Introduction

What does it do?

This extension detects and extracts metadata (EXIF / IPTC / XMP / …) from potentially thousand different file types (such as MS Word/Powerpoint/Excel documents, PDF and images) and bring them automatically and natively to TYPO3 when uploading assets.

It works with built-in PHP functions but takes advantage of Apache Tika and other external tools for enhanced metadata extraction.

Metadata for an image

Metadata extracted from a digital camera image.

Requirements

  • PHP methods: exif_read_data, iptcparse

Following tools are optional but recommended for best extraction results:

Apache Tika

The Apache Tika™ toolkit detects and extracts metadata and text from over a thousand different file types (such as PPT, XLS, and PDF). All of these file types can be parsed through a single interface, making Tika useful for search engine indexing, content analysis, translation, and much more.
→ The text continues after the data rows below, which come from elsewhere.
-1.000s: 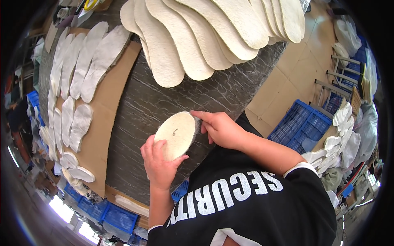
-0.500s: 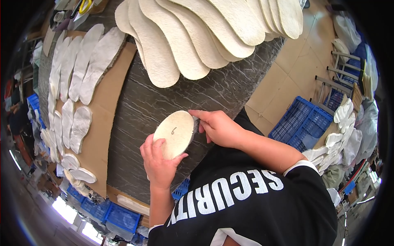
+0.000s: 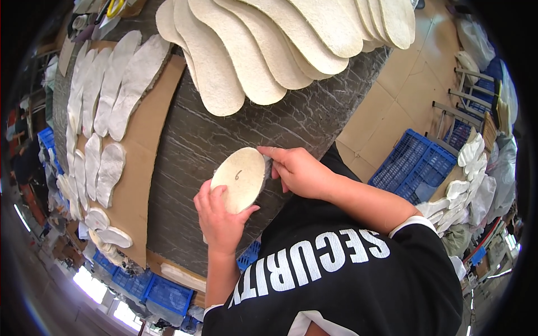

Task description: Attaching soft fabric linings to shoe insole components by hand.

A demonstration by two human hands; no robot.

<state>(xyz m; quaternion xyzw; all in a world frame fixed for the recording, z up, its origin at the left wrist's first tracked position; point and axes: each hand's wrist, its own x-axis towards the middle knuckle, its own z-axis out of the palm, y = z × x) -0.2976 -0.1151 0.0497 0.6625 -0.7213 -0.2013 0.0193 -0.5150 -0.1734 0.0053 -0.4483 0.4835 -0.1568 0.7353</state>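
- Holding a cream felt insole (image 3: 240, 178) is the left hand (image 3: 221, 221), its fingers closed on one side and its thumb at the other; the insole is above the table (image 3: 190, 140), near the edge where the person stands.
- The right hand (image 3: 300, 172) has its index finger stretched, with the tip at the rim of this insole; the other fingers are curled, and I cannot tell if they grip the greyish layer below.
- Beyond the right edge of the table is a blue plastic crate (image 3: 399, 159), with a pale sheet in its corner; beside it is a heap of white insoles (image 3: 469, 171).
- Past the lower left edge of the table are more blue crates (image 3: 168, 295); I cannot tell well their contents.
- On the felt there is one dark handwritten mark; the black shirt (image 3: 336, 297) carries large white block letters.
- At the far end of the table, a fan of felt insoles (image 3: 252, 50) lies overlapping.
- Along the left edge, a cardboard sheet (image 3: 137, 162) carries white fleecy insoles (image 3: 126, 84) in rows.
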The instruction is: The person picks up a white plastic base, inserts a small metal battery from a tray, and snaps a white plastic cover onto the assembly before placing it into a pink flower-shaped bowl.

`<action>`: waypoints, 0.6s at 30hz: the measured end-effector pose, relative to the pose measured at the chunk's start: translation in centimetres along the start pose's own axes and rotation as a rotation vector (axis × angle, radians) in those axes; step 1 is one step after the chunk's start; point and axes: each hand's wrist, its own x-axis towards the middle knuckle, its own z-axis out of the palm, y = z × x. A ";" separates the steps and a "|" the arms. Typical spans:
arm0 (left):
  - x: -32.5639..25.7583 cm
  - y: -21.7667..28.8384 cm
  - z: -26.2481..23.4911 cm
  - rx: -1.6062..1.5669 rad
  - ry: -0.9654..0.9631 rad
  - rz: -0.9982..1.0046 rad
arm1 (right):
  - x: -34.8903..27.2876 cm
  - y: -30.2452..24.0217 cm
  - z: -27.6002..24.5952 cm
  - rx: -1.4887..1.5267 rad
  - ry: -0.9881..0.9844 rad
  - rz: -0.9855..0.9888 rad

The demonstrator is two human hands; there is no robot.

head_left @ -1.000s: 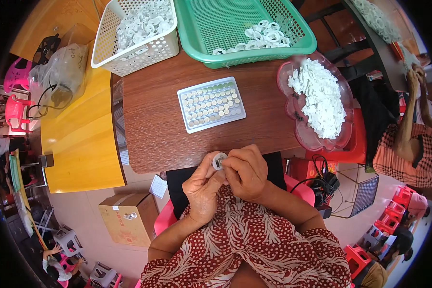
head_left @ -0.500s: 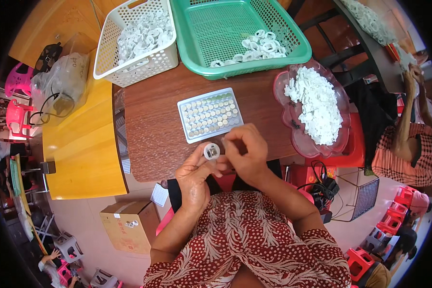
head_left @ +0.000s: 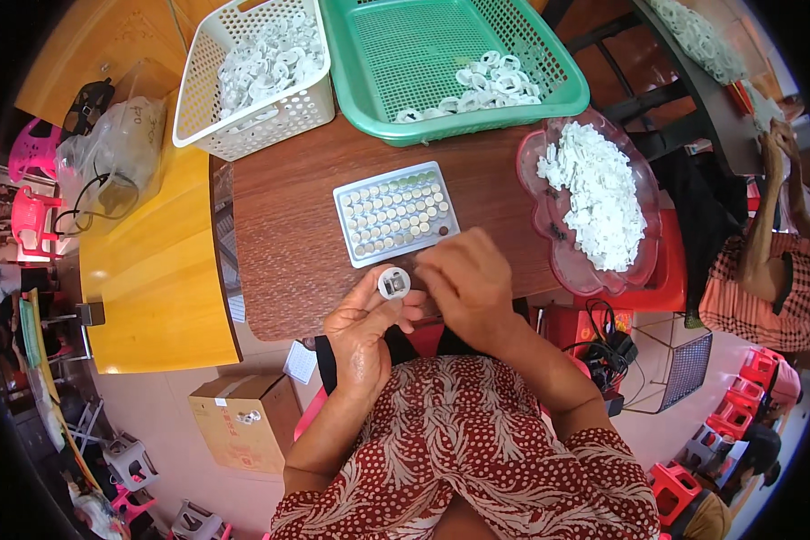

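Note:
My left hand (head_left: 362, 326) grips a small round white plastic casing (head_left: 393, 283), its open face up with a metal piece inside. Close on its right, my right hand (head_left: 470, 281) has curled fingers, slightly blurred; whatever they may hold is hidden. Just beyond both hands lies a white tray (head_left: 343, 200) with rows of silvery button cells (head_left: 382, 216). One dark round piece (head_left: 444, 230) shows near the tray's lower right corner.
Behind the tray stand a white basket (head_left: 301, 106) and a green basket (head_left: 477, 130), both holding white ring-like parts. A pink scalloped dish (head_left: 549, 243) heaped with small white pieces (head_left: 594, 198) is at right. Another person's hands (head_left: 778, 135) show at far right. A cardboard box (head_left: 243, 423) is on the floor.
My right hand has shifted slightly right, with its fingers in motion. The left hand still grips the casing, moved slightly left. The dark round piece in the tray has come into sight.

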 end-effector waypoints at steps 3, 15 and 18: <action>-0.2 -0.2 0.5 0.003 0.005 0.039 | -0.5 -1.1 0.2 0.117 -0.088 0.007; -0.2 -0.4 1.0 0.237 0.003 0.205 | -1.4 -1.7 1.5 0.116 0.003 0.109; 0.7 -0.6 1.0 0.246 -0.029 0.255 | -0.8 -1.5 1.4 0.191 0.029 0.231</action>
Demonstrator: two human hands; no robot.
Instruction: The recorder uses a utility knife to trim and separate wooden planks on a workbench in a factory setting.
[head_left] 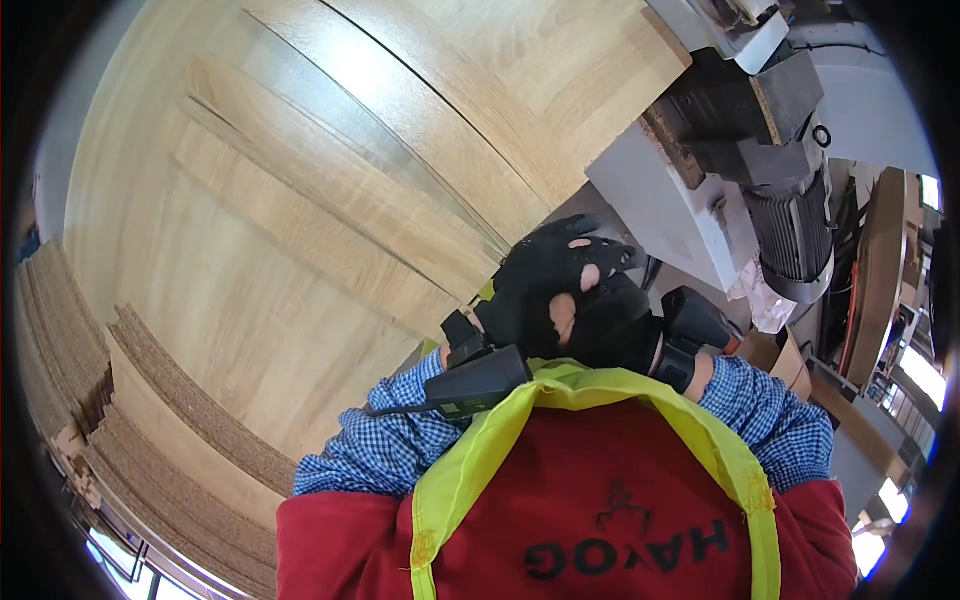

Use of PHP method fsockopen is required when using Tika Server.

ExifTool

ExifTool is a plateform-independant Perl library plus a command-line application for reading, writing and editing meta information in a wide variety of files. ExifTool supports many different metadata formats including EXIF, GPS, IPTC, XMP, JFIF, GeoTIFF, ICC Profile, Photoshop IRB, FlashPix, AFCP and ID3, as well as the maker notes of many digital cameras.

ExifTool is also available as a standalone Windows executable (which does not require Perl) and a Macintosh OS X package.

Pdfinfo
Pdfinfo prints the content of the “Info” dictionary (plus some other useful information) from a Portable Document Format (PDF) file.